Nothing is needed except the lines below that run from the one with "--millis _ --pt" through the one with "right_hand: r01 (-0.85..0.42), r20", repeated exactly.

» Exercise data
-*-

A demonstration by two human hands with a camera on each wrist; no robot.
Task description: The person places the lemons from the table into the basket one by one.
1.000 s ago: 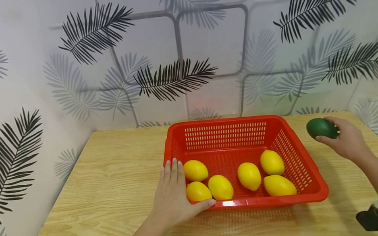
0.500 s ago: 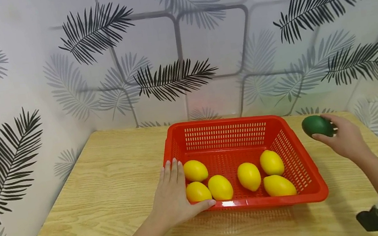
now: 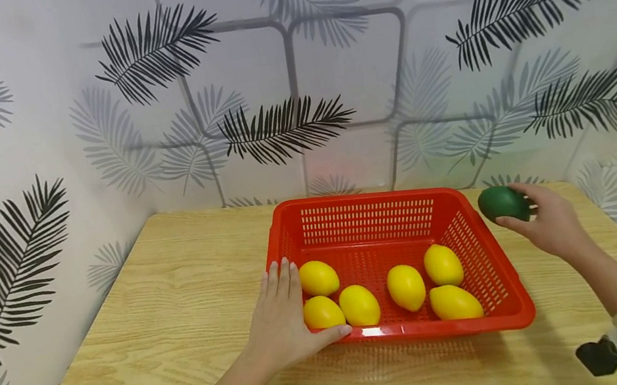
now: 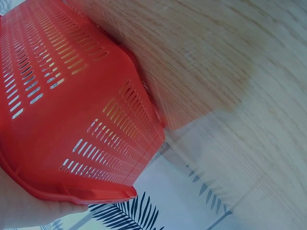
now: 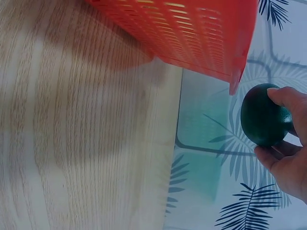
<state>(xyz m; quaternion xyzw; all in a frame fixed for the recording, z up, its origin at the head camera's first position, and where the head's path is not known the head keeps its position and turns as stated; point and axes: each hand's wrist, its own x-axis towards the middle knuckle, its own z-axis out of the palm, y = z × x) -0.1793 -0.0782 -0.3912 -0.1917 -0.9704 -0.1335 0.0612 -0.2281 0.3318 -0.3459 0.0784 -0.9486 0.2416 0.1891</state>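
Note:
A red plastic basket (image 3: 378, 335) with slotted sides sits on the table, with several yellow lemons (image 3: 360, 306) in it. My left hand (image 3: 282, 319) rests on its near left corner, fingers straight over the left rim and thumb along the front rim. From the left wrist view, only part of that hand (image 4: 29, 208) shows against the rim. To the right of the basket, my right hand (image 3: 552, 219) holds a dark green, smooth oval fruit (image 3: 502, 203), avocado-like, between thumb and fingers. The right wrist view shows the green fruit raised above the table, apart from the basket rim.
The wooden table (image 3: 180, 291) extends left and in front of the basket. A wall (image 3: 338, 68) with a leaf pattern stands behind it and at both sides. A dark object (image 3: 599, 356) hangs by the right sleeve.
My right hand has moved left and slightly up with the green fruit, closer to the basket's right rim. The left hand, basket and lemons look nearly unchanged.

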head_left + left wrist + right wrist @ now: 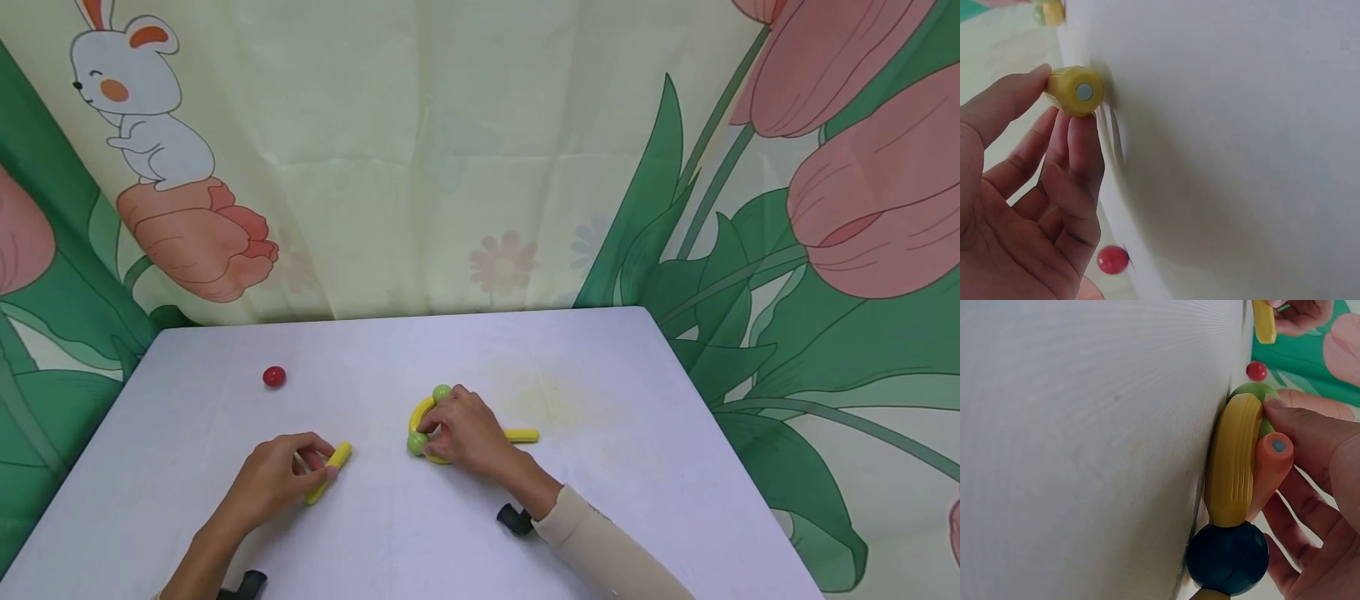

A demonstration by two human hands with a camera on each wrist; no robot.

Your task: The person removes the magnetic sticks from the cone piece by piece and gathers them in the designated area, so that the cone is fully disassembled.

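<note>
Two-handed work on a white table [637, 500], head view with wrist views. The left hand [279, 477], lower left of centre, pinches a yellow bar [341, 455] between thumb and fingers; the bar's long axis slants from lower left to upper right, and its upper end lies roughly level with, and apart from, the lower green ball [417, 443] at the frame's centre. The right hand [468, 433] is the nearer to that ball, its thumb and fingers closed on it; whether they also grip the orange rod [1272, 464] cannot be told. A yellow curved piece [1232, 465] joins this ball to a blue ball [1229, 557]. A red ball [274, 377] rests farther up, at left. The bar's end bears a plain silver disc [1084, 92]; no brand, label or writing is legible
</note>
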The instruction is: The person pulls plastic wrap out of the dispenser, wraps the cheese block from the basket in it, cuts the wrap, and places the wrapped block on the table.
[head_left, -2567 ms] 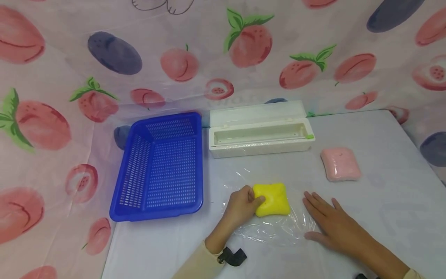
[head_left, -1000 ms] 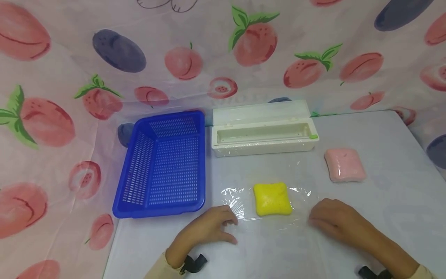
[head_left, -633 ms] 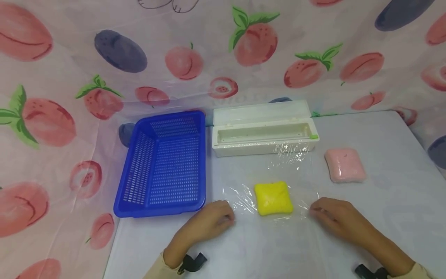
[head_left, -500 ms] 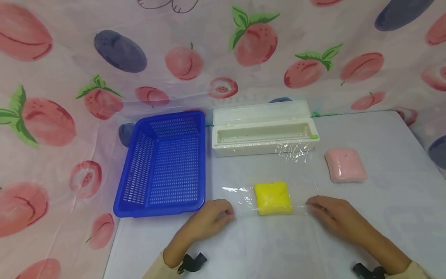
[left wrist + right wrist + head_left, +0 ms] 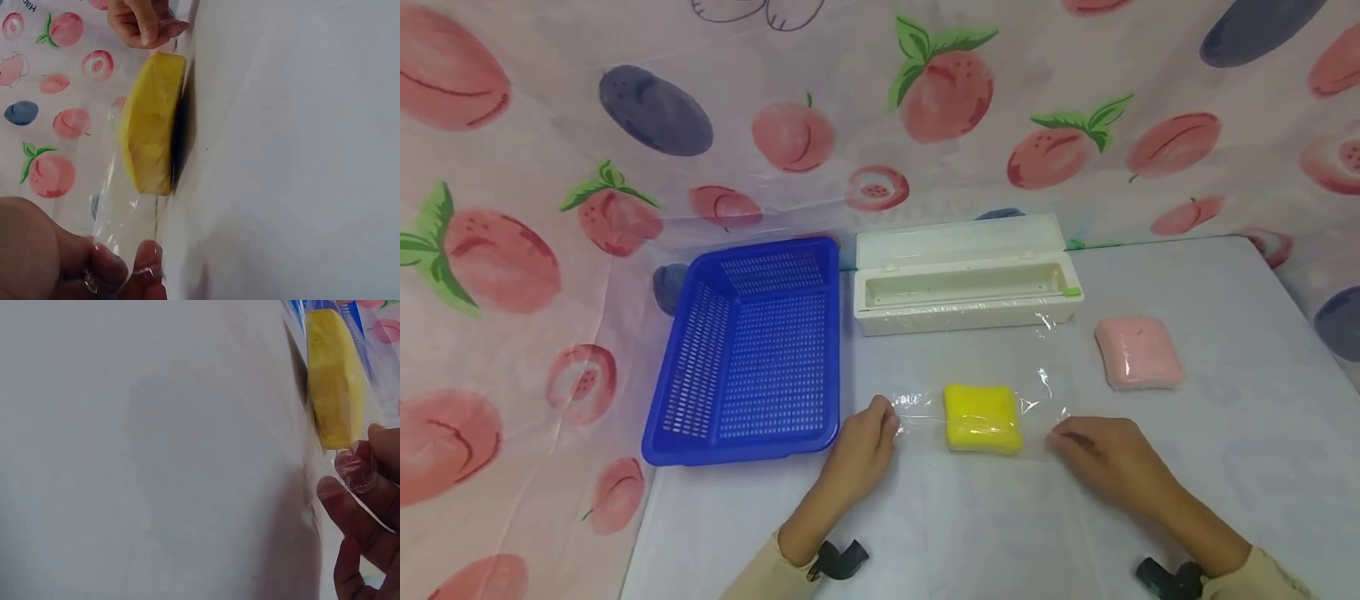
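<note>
A cloth printed with peaches (image 5: 542,154) hangs to the left of and beyond the left hand, as I see it from my remote post. Nearer, just beyond and to the left of that hand, a blue perforated basket (image 5: 832,358) sits on the white worktop (image 5: 985,533). The left hand (image 5: 861,442), below a beige sleeve (image 5: 771,575) and a black wrist fitting (image 5: 842,560), pinches an edge of clear film (image 5: 913,404) between thumb and fingers; my left wrist feed shows the plastic creased at the fingertips. Beyond the gap between the hands, I have a long white box (image 5: 962,319) with its translucent lid (image 5: 958,243) raised and a green piece (image 5: 1072,292) at its right end. Squarely between the two hands and touching neither lies the yellow block (image 5: 982,419), soft-cornered, film on both sides of it and a glossy streak across its near part. The right hand (image 5: 1112,454) holds the film's other side in a narrow pinch, which my right wrist feed confirms, with a second black fitting (image 5: 1168,577) at its wrist. Directly beyond the right hand, well apart from it, a shiny pink block (image 5: 1138,353) rests on the worktop.
</note>
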`<state>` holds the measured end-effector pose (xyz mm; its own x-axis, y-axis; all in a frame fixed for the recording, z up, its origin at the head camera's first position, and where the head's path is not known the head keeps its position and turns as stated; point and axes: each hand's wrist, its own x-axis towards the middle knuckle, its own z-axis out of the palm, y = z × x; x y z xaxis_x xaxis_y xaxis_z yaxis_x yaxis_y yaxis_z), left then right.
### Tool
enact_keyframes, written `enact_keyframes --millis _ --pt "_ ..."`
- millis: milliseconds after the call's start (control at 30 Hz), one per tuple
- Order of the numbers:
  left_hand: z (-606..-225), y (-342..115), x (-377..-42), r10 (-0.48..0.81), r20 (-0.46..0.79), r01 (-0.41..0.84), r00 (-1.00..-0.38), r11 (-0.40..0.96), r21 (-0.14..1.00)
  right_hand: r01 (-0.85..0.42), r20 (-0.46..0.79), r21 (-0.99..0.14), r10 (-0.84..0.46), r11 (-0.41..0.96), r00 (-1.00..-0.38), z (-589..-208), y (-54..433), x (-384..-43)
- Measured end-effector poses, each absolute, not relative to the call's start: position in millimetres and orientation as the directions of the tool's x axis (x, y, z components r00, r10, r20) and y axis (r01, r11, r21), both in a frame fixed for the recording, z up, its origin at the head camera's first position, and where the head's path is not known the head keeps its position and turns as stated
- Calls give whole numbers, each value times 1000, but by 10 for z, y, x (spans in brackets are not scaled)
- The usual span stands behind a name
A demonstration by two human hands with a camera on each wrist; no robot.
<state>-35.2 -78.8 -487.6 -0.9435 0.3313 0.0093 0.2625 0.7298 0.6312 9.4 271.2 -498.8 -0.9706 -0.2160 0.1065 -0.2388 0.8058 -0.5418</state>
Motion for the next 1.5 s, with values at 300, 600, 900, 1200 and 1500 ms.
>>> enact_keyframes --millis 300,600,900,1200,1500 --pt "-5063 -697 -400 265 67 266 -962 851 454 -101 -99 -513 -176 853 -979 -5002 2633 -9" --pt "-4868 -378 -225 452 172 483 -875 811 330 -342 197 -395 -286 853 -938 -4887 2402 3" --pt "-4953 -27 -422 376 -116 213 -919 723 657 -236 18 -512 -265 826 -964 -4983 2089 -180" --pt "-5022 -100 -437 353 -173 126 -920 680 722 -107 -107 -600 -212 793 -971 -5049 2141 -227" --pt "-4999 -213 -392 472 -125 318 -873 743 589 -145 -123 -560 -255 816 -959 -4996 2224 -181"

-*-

» Result of the task
enact_keyframes, written `enact_keyframes --millis _ --pt "_ ..."`
- millis: milliseconds after the call's start (control at 30 Hz), one per tuple
- Order of the numbers:
  left_hand: z (-606..-225), y (-342..115), x (-377..-42), r10 (-0.48..0.81), r20 (-0.46..0.79), r01 (-0.41..0.84), r00 (-1.00..-0.38), r11 (-0.40..0.96), r21 (-0.14..1.00)
  right_hand: r01 (-0.85..0.42), r20 (-0.46..0.79), r21 (-0.99..0.14), r10 (-0.84..0.46), r11 (-0.41..0.96), r00 (-1.00..-0.38), z (-589..-208), y (-54..433), x (-384..-43)

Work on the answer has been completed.